▶

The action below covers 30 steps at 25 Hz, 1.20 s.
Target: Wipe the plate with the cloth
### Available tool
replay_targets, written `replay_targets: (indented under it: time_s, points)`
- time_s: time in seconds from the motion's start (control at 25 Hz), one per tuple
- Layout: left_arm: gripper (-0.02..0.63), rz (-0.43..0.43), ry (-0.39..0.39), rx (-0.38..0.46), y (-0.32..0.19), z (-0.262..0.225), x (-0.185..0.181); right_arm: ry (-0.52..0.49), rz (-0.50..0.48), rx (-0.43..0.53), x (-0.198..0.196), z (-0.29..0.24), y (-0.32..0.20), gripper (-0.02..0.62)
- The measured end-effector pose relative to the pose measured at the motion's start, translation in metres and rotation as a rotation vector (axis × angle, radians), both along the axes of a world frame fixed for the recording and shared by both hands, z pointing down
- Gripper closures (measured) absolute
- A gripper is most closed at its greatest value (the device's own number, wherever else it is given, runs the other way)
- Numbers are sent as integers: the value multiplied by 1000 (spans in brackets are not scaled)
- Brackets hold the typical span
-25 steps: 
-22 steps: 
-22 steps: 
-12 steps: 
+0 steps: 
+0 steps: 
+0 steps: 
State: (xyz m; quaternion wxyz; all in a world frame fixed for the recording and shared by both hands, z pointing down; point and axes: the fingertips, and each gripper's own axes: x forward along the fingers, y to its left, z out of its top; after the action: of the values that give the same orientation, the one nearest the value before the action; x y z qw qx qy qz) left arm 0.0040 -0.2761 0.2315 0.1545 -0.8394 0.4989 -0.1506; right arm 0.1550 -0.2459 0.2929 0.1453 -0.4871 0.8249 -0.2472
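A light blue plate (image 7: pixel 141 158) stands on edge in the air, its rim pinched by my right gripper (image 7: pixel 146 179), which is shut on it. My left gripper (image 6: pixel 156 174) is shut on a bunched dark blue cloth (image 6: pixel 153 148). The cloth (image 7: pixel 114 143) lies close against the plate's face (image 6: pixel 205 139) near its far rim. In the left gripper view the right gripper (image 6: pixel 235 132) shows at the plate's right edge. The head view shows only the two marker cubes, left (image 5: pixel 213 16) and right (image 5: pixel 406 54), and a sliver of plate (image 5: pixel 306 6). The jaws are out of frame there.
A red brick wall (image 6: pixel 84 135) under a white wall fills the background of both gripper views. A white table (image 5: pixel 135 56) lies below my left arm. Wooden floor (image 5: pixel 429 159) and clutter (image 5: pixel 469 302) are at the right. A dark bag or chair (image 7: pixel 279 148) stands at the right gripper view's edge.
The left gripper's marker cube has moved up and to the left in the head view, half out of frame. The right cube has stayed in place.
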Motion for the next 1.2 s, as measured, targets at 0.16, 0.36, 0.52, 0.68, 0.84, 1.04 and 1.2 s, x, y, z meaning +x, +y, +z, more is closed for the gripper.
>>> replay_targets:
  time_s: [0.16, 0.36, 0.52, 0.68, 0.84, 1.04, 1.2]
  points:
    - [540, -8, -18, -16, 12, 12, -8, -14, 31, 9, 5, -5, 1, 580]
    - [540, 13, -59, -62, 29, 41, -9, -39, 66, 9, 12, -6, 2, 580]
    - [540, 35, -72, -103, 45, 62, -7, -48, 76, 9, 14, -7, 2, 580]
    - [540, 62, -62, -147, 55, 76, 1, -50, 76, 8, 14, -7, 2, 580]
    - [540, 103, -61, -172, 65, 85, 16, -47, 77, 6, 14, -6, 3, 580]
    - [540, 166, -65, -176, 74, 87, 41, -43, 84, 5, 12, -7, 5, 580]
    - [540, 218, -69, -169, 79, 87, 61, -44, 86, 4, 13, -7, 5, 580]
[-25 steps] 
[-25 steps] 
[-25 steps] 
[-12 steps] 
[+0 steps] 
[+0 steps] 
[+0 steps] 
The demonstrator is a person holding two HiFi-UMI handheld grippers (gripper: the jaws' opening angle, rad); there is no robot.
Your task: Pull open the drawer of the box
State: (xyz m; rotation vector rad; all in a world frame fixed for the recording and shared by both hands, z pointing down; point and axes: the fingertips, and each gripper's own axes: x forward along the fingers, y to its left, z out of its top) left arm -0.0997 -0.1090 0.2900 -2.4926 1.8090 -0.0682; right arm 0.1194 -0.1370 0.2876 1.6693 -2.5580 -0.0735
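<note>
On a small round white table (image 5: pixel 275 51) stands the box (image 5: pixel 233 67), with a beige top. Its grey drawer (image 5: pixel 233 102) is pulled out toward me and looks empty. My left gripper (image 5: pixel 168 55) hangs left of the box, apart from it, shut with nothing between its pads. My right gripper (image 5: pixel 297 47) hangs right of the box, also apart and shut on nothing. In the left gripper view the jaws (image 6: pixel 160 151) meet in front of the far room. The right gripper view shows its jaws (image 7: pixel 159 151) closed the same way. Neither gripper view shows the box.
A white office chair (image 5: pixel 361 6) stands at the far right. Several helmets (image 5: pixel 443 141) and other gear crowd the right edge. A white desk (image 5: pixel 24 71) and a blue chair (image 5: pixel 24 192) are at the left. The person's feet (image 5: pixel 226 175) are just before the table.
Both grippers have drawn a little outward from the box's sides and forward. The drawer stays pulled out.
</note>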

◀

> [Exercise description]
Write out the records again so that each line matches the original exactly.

> [Written response]
The action below covers 30 steps at 25 Hz, 1.20 s.
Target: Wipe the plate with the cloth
### Available tool
replay_targets, written `replay_targets: (indented under it: time_s, points)`
- time_s: time in seconds from the motion's start (control at 25 Hz), one per tuple
- Layout: left_arm: gripper (-0.02..0.63), rz (-0.43..0.43), ry (-0.39..0.39), rx (-0.38..0.46), y (-0.32..0.19), z (-0.262..0.225), x (-0.185..0.181); right_arm: ry (-0.52..0.49), rz (-0.50..0.48), rx (-0.43..0.53), x (-0.198..0.196), z (-0.29..0.24), y (-0.32..0.20), gripper (-0.02..0.62)
- The measured end-effector pose relative to the pose measured at the motion's start, translation in metres and rotation as a rotation vector (axis × angle, radians), both along the axes of a world frame fixed for the recording and shared by both hands, z pointing down
- Gripper closures (measured) absolute
- A gripper is most closed at its greatest value (the device's own number, wherever else it is given, runs the other way)
- Numbers are sent as integers: the value multiplied by 1000 (spans in brackets are not scaled)
- Brackets hold the typical span
-25 steps: 
-22 steps: 
-22 steps: 
-12 steps: 
+0 steps: 
+0 steps: 
+0 steps: 
State: (xyz m; quaternion wxyz; all in a world frame fixed for the recording and shared by both hands, z pointing down; point and axes: the fingertips, and each gripper's own axes: x forward along the fingers, y to its left, z out of its top; after the action: of the values that give the same orientation, the one nearest the value before the action; x y z qw qx qy qz) left arm 0.0040 -0.2761 0.2315 0.1545 -0.8394 0.4989 -0.1506; right arm 0.1550 -0.2459 0.2929 0.1453 -0.4871 0.8249 -0.2472
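A light blue plate (image 7: pixel 141 158) stands on edge in the air, its rim pinched by my right gripper (image 7: pixel 146 179), which is shut on it. My left gripper (image 6: pixel 156 174) is shut on a bunched dark blue cloth (image 6: pixel 153 148). The cloth (image 7: pixel 114 143) lies close against the plate's face (image 6: pixel 205 139) near its far rim. In the left gripper view the right gripper (image 6: pixel 235 132) shows at the plate's right edge. The head view shows only the two marker cubes, left (image 5: pixel 213 16) and right (image 5: pixel 406 54), and a sliver of plate (image 5: pixel 306 6). The jaws are out of frame there.
A red brick wall (image 6: pixel 84 135) under a white wall fills the background of both gripper views. A white table (image 5: pixel 135 56) lies below my left arm. Wooden floor (image 5: pixel 429 159) and clutter (image 5: pixel 469 302) are at the right. A dark bag or chair (image 7: pixel 279 148) stands at the right gripper view's edge.
The left gripper's marker cube has moved up and to the left in the head view, half out of frame. The right cube has stayed in place.
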Motion for the next 1.2 s, as measured, targets at 0.16, 0.36, 0.52, 0.68, 0.84, 1.04 and 1.2 s, x, y, z meaning +x, +y, +z, more is closed for the gripper.
>>> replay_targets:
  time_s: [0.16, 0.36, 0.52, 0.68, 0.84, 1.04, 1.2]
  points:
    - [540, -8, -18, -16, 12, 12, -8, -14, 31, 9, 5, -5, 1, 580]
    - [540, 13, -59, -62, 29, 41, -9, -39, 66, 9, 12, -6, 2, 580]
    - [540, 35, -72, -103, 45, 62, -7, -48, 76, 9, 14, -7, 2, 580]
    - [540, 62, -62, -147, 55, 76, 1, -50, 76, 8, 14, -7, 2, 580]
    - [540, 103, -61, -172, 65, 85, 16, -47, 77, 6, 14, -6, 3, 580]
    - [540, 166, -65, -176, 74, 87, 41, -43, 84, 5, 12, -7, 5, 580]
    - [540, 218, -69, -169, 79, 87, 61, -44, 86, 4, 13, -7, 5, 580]
[-25 steps] 
[-25 steps] 
[-25 steps] 
[-12 steps] 
[+0 steps] 
[+0 steps] 
[+0 steps] 
The demonstrator is a person holding two HiFi-UMI handheld grippers (gripper: the jaws' opening angle, rad); there is no robot.
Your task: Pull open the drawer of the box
State: (xyz m; rotation vector rad; all in a world frame fixed for the recording and shared by both hands, z pointing down; point and axes: the fingertips, and each gripper's own axes: x forward along the fingers, y to its left, z out of its top) left arm -0.0997 -0.1090 0.2900 -2.4926 1.8090 -0.0682; right arm 0.1194 -0.1370 0.2876 1.6693 -2.5580 -0.0735
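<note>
On a small round white table (image 5: pixel 275 51) stands the box (image 5: pixel 233 67), with a beige top. Its grey drawer (image 5: pixel 233 102) is pulled out toward me and looks empty. My left gripper (image 5: pixel 168 55) hangs left of the box, apart from it, shut with nothing between its pads. My right gripper (image 5: pixel 297 47) hangs right of the box, also apart and shut on nothing. In the left gripper view the jaws (image 6: pixel 160 151) meet in front of the far room. The right gripper view shows its jaws (image 7: pixel 159 151) closed the same way. Neither gripper view shows the box.
A white office chair (image 5: pixel 361 6) stands at the far right. Several helmets (image 5: pixel 443 141) and other gear crowd the right edge. A white desk (image 5: pixel 24 71) and a blue chair (image 5: pixel 24 192) are at the left. The person's feet (image 5: pixel 226 175) are just before the table.
Both grippers have drawn a little outward from the box's sides and forward. The drawer stays pulled out.
</note>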

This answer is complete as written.